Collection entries
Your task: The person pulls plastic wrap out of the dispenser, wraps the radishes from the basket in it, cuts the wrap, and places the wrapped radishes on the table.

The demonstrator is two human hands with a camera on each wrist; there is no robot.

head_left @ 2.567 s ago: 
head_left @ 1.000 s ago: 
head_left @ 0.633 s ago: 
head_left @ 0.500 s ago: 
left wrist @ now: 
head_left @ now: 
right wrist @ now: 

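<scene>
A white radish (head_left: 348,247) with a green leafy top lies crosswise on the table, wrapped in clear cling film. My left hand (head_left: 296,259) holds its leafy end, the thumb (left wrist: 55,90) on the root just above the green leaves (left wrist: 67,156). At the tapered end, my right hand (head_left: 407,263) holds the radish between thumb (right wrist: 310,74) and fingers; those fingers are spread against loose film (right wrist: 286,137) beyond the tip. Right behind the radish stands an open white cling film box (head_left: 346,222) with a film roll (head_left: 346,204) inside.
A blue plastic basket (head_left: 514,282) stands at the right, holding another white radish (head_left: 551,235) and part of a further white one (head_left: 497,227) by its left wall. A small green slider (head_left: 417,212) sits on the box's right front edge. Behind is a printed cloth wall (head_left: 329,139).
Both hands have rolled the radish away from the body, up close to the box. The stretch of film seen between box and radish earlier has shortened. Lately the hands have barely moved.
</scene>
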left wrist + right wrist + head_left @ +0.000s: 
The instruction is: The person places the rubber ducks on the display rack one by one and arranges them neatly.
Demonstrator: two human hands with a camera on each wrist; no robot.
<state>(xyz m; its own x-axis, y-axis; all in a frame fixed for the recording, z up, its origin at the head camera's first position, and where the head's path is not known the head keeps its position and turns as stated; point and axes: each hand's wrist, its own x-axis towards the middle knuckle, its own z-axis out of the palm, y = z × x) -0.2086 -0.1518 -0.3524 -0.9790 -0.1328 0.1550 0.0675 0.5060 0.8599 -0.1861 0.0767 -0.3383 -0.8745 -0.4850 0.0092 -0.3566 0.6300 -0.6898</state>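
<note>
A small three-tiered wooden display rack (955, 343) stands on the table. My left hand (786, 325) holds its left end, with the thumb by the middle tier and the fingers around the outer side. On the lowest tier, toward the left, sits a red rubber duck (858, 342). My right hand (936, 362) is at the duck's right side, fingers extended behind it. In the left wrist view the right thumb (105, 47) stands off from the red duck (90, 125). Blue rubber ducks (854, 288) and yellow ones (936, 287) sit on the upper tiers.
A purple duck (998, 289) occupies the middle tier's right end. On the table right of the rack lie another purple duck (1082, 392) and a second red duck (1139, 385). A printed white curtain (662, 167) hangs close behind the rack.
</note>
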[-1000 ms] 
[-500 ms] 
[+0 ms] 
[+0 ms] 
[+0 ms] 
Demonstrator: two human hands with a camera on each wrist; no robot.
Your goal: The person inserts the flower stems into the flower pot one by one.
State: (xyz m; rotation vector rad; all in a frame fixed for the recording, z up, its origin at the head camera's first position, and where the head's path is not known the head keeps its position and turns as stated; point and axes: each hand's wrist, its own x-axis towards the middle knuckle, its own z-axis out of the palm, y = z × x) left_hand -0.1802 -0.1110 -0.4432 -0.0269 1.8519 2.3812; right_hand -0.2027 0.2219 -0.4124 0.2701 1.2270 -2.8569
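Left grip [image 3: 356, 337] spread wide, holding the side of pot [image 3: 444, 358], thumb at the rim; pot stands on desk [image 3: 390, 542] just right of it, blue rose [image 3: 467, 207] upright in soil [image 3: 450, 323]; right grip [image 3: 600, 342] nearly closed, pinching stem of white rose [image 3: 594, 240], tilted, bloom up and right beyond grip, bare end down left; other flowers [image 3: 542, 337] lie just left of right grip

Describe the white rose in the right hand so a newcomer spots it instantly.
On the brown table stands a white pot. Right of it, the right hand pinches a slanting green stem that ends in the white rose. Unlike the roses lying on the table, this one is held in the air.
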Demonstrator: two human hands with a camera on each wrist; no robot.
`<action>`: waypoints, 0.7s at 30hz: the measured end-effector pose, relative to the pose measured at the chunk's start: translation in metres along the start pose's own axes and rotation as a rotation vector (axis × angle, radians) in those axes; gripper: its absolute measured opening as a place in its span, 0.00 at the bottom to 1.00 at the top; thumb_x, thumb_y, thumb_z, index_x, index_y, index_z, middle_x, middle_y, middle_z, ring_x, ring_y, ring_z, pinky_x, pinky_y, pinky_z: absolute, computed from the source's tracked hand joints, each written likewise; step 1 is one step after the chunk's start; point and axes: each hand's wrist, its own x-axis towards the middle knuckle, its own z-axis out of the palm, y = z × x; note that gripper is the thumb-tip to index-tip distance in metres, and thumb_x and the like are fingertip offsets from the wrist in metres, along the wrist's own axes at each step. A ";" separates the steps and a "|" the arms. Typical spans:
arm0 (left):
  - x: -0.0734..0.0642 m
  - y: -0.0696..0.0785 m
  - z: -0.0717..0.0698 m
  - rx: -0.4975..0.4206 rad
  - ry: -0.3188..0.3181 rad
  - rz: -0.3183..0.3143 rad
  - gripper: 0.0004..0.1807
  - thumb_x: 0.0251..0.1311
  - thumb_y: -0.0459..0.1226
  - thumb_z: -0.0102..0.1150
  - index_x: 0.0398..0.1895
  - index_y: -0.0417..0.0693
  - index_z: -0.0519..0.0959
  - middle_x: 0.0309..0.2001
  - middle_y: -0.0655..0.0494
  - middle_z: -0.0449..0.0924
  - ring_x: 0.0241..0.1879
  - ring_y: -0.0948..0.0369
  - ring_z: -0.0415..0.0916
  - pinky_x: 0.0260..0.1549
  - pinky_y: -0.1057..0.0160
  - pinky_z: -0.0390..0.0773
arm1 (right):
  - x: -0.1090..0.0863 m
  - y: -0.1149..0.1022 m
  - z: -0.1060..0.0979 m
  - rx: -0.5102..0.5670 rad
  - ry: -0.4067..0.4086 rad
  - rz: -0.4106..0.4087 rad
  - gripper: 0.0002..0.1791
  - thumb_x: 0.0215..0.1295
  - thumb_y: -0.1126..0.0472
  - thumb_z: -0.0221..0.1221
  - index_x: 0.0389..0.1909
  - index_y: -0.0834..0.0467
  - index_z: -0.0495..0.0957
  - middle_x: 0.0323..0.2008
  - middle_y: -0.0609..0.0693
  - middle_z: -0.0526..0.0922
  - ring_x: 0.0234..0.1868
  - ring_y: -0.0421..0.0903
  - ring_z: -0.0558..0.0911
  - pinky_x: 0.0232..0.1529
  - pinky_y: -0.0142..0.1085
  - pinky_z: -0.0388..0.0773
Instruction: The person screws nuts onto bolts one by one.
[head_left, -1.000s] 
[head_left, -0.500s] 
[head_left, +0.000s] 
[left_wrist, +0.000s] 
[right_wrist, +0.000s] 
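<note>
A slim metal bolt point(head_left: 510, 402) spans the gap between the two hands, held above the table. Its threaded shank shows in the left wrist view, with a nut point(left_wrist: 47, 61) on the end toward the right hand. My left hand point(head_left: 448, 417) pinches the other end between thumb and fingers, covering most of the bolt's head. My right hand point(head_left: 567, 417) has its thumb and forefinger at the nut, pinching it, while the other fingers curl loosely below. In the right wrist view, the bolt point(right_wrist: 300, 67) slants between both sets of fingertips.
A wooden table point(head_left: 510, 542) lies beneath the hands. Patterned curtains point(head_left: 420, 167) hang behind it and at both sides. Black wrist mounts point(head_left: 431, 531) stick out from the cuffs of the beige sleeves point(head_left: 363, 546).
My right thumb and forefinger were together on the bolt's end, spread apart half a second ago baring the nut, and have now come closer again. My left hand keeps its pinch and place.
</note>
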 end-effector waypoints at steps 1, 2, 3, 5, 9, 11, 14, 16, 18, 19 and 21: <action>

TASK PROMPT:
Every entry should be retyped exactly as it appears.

TASK OUTPUT:
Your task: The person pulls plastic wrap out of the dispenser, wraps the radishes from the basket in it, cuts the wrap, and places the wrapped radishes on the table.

The demonstrator is two human hands with a camera on each wrist; there is no robot.

head_left @ 2.567 s ago: 
head_left @ 1.000 s ago: 
head_left @ 0.633 s ago: 
head_left @ 0.500 s ago: 
left wrist @ now: 
head_left @ now: 
right wrist @ now: 

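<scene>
A white radish (head_left: 348,247) with a green leafy top lies crosswise on the table, wrapped in clear cling film. My left hand (head_left: 296,259) holds its leafy end, the thumb (left wrist: 55,90) on the root just above the green leaves (left wrist: 67,156). At the tapered end, my right hand (head_left: 407,263) holds the radish between thumb (right wrist: 310,74) and fingers; those fingers are spread against loose film (right wrist: 286,137) beyond the tip. Right behind the radish stands an open white cling film box (head_left: 346,222) with a film roll (head_left: 346,204) inside.
A blue plastic basket (head_left: 514,282) stands at the right, holding another white radish (head_left: 551,235) and part of a further white one (head_left: 497,227) by its left wall. A small green slider (head_left: 417,212) sits on the box's right front edge. Behind is a printed cloth wall (head_left: 329,139).
Both hands have rolled the radish away from the body, up close to the box. The stretch of film seen between box and radish earlier has shortened. Lately the hands have barely moved.
</scene>
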left wrist + right wrist + head_left @ +0.000s: 
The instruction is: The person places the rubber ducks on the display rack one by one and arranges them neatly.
Demonstrator: two human hands with a camera on each wrist; no robot.
<state>(xyz m; its own x-axis, y-axis; all in a frame fixed for the recording, z up, its origin at the head camera's first position, and where the head's path is not known the head keeps its position and turns as stated; point and axes: each hand's wrist, its own x-axis towards the middle knuckle, its own z-axis out of the palm, y = z × x) -0.2086 -0.1518 -0.3524 -0.9790 -0.1328 0.1550 0.0675 0.5060 0.8599 -0.1861 0.0767 -0.3383 -0.8745 -0.4850 0.0092 -0.3566 0.6300 -0.6898</state>
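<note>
A small three-tiered wooden display rack (955, 343) stands on the table. My left hand (786, 325) holds its left end, with the thumb by the middle tier and the fingers around the outer side. On the lowest tier, toward the left, sits a red rubber duck (858, 342). My right hand (936, 362) is at the duck's right side, fingers extended behind it. In the left wrist view the right thumb (105, 47) stands off from the red duck (90, 125). Blue rubber ducks (854, 288) and yellow ones (936, 287) sit on the upper tiers.
A purple duck (998, 289) occupies the middle tier's right end. On the table right of the rack lie another purple duck (1082, 392) and a second red duck (1139, 385). A printed white curtain (662, 167) hangs close behind the rack.
</note>
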[-1000 ms] 
[-500 ms] 
[+0 ms] 
[+0 ms] 
[+0 ms] 
Demonstrator: two human hands with a camera on each wrist; no robot.
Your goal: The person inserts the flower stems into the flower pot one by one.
State: (xyz m; rotation vector rad; all in a frame fixed for the recording, z up, its origin at the head camera's first position, and where the head's path is not known the head keeps its position and turns as stated; point and axes: each hand's wrist, its own x-axis towards the middle knuckle, its own z-axis out of the palm, y = z × x) left_hand -0.1802 -0.1110 -0.4432 -0.0269 1.8519 2.3812; right_hand -0.2027 0.2219 -0.4124 0.2701 1.2270 -2.8569
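Left grip [image 3: 356, 337] spread wide, holding the side of pot [image 3: 444, 358], thumb at the rim; pot stands on desk [image 3: 390, 542] just right of it, blue rose [image 3: 467, 207] upright in soil [image 3: 450, 323]; right grip [image 3: 600, 342] nearly closed, pinching stem of white rose [image 3: 594, 240], tilted, bloom up and right beyond grip, bare end down left; other flowers [image 3: 542, 337] lie just left of right grip

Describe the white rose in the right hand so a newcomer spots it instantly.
On the brown table stands a white pot. Right of it, the right hand pinches a slanting green stem that ends in the white rose. Unlike the roses lying on the table, this one is held in the air.
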Demonstrator: two human hands with a camera on each wrist; no robot.
`<action>`: waypoints, 0.7s at 30hz: the measured end-effector pose, relative to the pose measured at the chunk's start: translation in metres along the start pose's own axes and rotation as a rotation vector (axis × angle, radians) in those axes; gripper: its absolute measured opening as a place in its span, 0.00 at the bottom to 1.00 at the top; thumb_x, thumb_y, thumb_z, index_x, index_y, index_z, middle_x, middle_y, middle_z, ring_x, ring_y, ring_z, pinky_x, pinky_y, pinky_z: absolute, computed from the source's tracked hand joints, each written likewise; step 1 is one step after the chunk's start; point and axes: each hand's wrist, its own x-axis towards the middle knuckle, its own z-axis out of the palm, y = z × x; note that gripper is the thumb-tip to index-tip distance in metres, and thumb_x and the like are fingertip offsets from the wrist in metres, along the wrist's own axes at each step. A ";" separates the steps and a "|" the arms. Typical spans:
arm0 (left):
  - x: -0.0734..0.0642 m
  - y: -0.0696..0.0785 m
  - z: -0.0717..0.0698 m
  - rx: -0.4975..0.4206 rad
  - ry: -0.3188..0.3181 rad
  - rz: -0.3183..0.3143 rad
  - gripper: 0.0004..0.1807
  - thumb_x: 0.0251..0.1311
  - thumb_y: -0.0459..0.1226
  - thumb_z: -0.0102..0.1150
  - index_x: 0.0398..0.1895
  - index_y: -0.0417..0.0693
  - index_z: -0.0519..0.0959
  - middle_x: 0.0309..0.2001
  - middle_y: -0.0655..0.0494
  - middle_z: -0.0449..0.0924
  - ring_x: 0.0241..0.1879
  - ring_y: -0.0948..0.0369
  - ring_z: -0.0415..0.0916
  - pinky_x: 0.0260..0.1549
  - pinky_y: -0.1057..0.0160
  - pinky_z: -0.0390..0.0773
arm1 (right):
  - x: -0.1090..0.0863 m
  - y: -0.1149..0.1022 m
  - z: -0.1060..0.0979 m
  - rx: -0.5102..0.5670 rad
  - ry: -0.4067..0.4086 rad
  - rz: -0.4106..0.4087 rad
  - gripper: 0.0002..0.1791
  - thumb_x: 0.0215..0.1295
  - thumb_y: -0.1126..0.0472
  - thumb_z: -0.0221..0.1221
  - index_x: 0.0389..0.1909
  - index_y: -0.0834..0.0467
  - index_z: -0.0495..0.0957
  - middle_x: 0.0323..0.2008
  - middle_y: -0.0609..0.0693
  - middle_z: -0.0526..0.0922
  - ring_x: 0.0234..0.1868
  - ring_y: -0.0421..0.0903
  - ring_z: -0.0558..0.0911
  - pinky_x: 0.0232..0.1529
  - pinky_y: -0.0142..0.1085
  - pinky_z: -0.0388..0.0773
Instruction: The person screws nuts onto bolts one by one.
[head_left, -1.000s] 
[head_left, -0.500s] 
[head_left, +0.000s] 
[left_wrist, +0.000s] 
[right_wrist, +0.000s] 
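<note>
A slim metal bolt point(head_left: 510, 402) spans the gap between the two hands, held above the table. Its threaded shank shows in the left wrist view, with a nut point(left_wrist: 47, 61) on the end toward the right hand. My left hand point(head_left: 448, 417) pinches the other end between thumb and fingers, covering most of the bolt's head. My right hand point(head_left: 567, 417) has its thumb and forefinger at the nut, pinching it, while the other fingers curl loosely below. In the right wrist view, the bolt point(right_wrist: 300, 67) slants between both sets of fingertips.
A wooden table point(head_left: 510, 542) lies beneath the hands. Patterned curtains point(head_left: 420, 167) hang behind it and at both sides. Black wrist mounts point(head_left: 431, 531) stick out from the cuffs of the beige sleeves point(head_left: 363, 546).
My right thumb and forefinger were together on the bolt's end, spread apart half a second ago baring the nut, and have now come closer again. My left hand keeps its pinch and place.
</note>
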 end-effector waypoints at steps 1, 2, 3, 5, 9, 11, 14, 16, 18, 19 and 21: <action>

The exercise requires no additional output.